Are you worried as your son gets older that he will judge you for what you did to his father?

thereallochnessmonster · 26/06/2017 08:45

Sunnymorning - I'm sorry about your experience with your ex, but it sounds like OP's experience has been completely different, so I'm not sure how helpful your post is.

My ex gaslighted me. Threw me out in the middle of the night in just the clothes I stood up in. Beat me. Raped me. Emotionally abused me.

OnionKnight · 26/06/2017 09:09

I wouldn't have him at hospital appointments where he treats you like shit in front of your son.

Except that he isn't treating her like shit.

SwedishToast · 26/06/2017 09:23

fatdog. I know you're a bit of an MRA so I'll explain the difference between leaving a pregnant woman and a pregnant woman leaving a man.

The difference is that she is pregnant. Do you get it now? She is also doing all the work in the initial 6 months after the baby.

The equivalent would be him leaving a not pregnant woman. Which would be fine. Totally fine. Even leaving a pregnant woman is fine if you're miserable. it's just really fucking bad timing.

He wasn't pregnant. He got dumped by someone he'd been with a few months. It happens.

LesisMiserable · 26/06/2017 09:37

He got dumped by someone after a few months which yes, is fine. Except thats his boy and he has to live with having a connection to a woman he was casually dating who he probs couldnt give a crap about now for life. He is being civil but detached and I think he's doing a bloody good job at it tbh.

Ellisandra · 26/06/2017 11:52

I thought of this thread yesterday.

I dropped my child off to her dad, and because there are 4 extra things going on for her this week, had to converse and stay longer than the usual "here's her school bag " and the bright happy "have a lovely week with daddy darling - don't forget to give him the extra biscuits you baked for him today!"

My XH is a lying thieving cheating arsehole. I can chat to my child positively, about what a great idea it is to bake extra for him.

But I simply can't be chit chatting on the door step about how nice her new hair cut looks. Because he's a cunt.

Ellisandra · 26/06/2017 11:52

*his new hair cut

sleeponeday · 26/06/2017 18:43

@iambeingunreasonable why does he have to try and build bridges though. What's in it for him?

The welfare of his son?

And it is frankly pretty laughable to compare a man leaving a pregnant woman. He's not growing a human being from scratch, facing childbirth, and then coping with the emotional, physical and practical rollercoaster of a newborn, all of which is done by the mother in 99% of cases - even the last.
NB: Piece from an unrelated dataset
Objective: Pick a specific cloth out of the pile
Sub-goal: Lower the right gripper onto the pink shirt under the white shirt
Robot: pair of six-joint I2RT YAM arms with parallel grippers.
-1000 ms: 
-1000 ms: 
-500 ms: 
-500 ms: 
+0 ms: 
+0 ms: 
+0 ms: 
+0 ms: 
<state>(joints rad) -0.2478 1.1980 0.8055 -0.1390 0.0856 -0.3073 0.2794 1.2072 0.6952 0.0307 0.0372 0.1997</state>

I appreciate that if he were excited and happy to be a father, and was sideswiped by the OP leaving, that's a heartbreak, but being left is always a heartbreak: it doesn't mean nobody can ever leave a relationship that isn't working for them. Man or woman.

sleeponeday · 26/06/2017 18:44

Ellisandra that's being positive about their relationship, though, which is rising to the occasion and putting your child first. I admire the hell out of you for it, too. It's hard.